**Record set**.

>>

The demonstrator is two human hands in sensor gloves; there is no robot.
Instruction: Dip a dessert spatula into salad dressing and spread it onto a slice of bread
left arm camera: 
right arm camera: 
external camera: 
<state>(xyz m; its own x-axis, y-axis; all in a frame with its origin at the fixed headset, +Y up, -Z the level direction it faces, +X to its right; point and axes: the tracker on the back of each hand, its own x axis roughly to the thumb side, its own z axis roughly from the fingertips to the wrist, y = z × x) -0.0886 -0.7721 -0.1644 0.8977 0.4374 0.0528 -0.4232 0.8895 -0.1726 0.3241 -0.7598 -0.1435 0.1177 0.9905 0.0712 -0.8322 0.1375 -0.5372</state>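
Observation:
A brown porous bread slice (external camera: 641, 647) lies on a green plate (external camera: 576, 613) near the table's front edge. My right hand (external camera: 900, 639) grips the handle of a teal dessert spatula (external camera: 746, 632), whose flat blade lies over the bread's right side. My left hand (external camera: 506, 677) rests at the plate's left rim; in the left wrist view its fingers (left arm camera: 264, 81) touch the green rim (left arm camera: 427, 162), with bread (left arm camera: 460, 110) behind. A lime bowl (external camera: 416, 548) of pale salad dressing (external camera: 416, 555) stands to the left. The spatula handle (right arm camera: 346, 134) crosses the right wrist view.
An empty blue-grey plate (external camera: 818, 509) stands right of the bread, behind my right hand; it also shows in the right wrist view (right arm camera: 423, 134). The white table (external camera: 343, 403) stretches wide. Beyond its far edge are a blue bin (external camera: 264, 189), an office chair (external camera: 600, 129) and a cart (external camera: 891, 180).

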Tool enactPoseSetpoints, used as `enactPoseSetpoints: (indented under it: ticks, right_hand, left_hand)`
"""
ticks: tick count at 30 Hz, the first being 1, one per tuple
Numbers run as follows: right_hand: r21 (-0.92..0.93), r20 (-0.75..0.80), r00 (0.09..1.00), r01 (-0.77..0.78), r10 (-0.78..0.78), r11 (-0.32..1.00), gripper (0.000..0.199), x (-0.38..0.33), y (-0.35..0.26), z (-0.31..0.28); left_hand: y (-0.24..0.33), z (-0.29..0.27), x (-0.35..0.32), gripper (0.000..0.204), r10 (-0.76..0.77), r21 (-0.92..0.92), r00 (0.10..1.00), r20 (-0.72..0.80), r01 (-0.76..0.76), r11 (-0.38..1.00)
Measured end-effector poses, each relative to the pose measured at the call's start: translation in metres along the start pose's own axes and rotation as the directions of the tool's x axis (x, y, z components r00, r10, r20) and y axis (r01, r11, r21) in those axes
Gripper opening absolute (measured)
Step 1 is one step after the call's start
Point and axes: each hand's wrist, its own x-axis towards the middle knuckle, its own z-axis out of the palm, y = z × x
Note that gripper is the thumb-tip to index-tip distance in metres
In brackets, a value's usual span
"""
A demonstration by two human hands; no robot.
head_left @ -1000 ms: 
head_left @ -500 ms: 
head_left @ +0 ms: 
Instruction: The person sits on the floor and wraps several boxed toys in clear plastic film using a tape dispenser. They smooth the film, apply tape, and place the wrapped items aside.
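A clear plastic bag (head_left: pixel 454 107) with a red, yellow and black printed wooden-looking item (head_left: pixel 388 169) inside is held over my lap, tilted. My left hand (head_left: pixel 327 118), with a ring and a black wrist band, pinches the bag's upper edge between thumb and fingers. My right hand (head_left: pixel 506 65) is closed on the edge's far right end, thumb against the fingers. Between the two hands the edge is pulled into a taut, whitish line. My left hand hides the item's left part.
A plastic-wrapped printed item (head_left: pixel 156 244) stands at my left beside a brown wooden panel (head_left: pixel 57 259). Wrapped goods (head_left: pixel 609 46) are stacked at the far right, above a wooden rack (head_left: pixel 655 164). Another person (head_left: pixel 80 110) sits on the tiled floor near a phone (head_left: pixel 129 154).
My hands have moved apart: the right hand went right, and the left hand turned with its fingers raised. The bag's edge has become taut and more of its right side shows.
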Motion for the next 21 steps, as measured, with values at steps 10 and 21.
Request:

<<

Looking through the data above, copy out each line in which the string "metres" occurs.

Measured end-effector poses, each relative to the pose measured at the call's start: translation in metres along the start pose's own axes and rotation as the directions of the tool's x axis (x, y, z components r00, r10, r20) and y axis (r01, r11, r21) in those axes
Note that gripper is the thumb-tip to index-tip distance in metres

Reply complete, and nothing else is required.